**Assigned task:**
The answer must be every line of the records below that holds the word "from".

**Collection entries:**
______
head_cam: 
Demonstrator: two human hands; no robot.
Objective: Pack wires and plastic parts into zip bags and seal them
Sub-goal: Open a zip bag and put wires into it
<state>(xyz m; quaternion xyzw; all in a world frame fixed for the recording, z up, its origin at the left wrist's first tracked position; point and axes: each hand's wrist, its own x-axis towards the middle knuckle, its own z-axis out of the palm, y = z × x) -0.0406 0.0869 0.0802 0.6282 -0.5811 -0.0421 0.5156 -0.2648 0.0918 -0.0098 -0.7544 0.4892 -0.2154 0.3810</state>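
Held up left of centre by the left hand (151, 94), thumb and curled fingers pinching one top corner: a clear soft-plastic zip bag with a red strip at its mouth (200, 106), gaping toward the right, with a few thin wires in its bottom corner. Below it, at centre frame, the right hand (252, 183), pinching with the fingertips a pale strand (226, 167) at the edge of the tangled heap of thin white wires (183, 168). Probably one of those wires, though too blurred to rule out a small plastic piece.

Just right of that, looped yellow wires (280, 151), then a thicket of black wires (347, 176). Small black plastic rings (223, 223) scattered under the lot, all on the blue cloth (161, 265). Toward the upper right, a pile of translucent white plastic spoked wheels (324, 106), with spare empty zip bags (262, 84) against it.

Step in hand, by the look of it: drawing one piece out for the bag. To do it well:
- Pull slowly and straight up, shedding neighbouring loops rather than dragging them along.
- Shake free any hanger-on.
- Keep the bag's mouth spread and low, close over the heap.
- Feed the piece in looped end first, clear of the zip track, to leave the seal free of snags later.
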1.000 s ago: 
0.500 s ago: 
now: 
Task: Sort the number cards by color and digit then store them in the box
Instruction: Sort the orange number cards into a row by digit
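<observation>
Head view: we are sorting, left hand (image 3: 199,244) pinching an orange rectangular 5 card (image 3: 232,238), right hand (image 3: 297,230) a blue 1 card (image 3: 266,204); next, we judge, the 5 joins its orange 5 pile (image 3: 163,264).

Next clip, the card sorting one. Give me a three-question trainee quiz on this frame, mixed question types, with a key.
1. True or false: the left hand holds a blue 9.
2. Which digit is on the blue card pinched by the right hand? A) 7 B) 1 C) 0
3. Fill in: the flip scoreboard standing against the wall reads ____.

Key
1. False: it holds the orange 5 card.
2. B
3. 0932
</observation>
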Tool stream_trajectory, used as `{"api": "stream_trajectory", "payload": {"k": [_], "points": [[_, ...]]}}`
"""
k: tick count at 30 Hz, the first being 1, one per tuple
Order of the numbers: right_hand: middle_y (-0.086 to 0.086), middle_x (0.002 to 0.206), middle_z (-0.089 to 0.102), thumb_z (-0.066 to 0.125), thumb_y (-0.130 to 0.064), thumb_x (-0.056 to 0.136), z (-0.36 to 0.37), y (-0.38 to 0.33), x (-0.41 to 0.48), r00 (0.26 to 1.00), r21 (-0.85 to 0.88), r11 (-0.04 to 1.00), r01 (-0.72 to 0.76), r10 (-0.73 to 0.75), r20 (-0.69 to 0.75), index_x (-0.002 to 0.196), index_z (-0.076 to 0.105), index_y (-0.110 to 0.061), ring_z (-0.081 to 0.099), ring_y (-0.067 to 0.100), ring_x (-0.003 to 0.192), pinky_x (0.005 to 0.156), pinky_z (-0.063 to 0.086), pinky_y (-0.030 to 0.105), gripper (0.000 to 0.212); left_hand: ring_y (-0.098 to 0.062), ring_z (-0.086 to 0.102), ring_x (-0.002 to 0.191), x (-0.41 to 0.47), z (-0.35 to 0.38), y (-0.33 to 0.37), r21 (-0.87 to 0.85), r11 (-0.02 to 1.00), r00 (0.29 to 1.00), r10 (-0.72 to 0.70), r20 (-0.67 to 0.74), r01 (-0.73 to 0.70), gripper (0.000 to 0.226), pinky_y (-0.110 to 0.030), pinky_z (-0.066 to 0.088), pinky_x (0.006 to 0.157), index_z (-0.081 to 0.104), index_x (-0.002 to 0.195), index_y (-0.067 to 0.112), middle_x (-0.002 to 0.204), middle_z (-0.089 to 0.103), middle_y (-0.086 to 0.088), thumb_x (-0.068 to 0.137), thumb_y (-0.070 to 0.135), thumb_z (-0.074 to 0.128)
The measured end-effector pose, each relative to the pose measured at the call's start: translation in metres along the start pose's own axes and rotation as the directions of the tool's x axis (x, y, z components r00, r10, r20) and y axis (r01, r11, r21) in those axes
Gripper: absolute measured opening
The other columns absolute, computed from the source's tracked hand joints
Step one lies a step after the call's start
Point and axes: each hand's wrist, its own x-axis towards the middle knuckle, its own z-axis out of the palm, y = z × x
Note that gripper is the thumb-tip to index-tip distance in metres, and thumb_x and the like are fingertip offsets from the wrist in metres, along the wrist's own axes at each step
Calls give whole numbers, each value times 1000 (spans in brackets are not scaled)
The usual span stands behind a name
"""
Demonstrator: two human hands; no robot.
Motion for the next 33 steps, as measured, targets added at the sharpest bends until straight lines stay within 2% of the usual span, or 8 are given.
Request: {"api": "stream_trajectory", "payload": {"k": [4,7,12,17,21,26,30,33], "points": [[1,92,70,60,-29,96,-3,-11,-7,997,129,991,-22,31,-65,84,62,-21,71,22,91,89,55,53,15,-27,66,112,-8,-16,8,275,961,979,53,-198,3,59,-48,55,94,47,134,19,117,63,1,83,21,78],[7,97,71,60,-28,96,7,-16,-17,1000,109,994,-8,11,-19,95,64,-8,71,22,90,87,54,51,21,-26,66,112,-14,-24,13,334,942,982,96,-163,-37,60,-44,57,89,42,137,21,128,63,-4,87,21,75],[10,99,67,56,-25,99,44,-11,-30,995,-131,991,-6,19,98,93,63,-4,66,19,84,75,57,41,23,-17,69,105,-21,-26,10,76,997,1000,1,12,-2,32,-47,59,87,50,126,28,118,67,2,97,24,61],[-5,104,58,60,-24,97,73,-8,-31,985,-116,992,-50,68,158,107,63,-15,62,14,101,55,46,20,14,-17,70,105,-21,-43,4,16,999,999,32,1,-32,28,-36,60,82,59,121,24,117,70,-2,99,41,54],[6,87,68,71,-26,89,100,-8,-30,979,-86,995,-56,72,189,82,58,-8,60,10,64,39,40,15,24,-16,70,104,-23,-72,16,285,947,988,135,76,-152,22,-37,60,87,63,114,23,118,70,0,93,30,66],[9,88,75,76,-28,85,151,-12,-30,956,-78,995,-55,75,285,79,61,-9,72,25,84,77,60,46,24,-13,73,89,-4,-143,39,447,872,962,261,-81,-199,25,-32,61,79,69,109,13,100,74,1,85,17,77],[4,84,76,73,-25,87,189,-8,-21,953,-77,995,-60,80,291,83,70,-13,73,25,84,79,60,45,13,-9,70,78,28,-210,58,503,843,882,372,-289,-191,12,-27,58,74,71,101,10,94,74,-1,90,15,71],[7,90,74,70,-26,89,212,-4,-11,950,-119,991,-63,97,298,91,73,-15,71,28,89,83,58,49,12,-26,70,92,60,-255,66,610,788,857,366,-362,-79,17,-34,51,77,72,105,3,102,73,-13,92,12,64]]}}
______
**Finished exercise:**
The other columns absolute, computed from the source's tracked hand joints
Note that gripper is the thumb-tip to index-tip distance in metres, and thumb_x and the like are fingertip offsets from the wrist in metres, along the wrist's own axes at each step

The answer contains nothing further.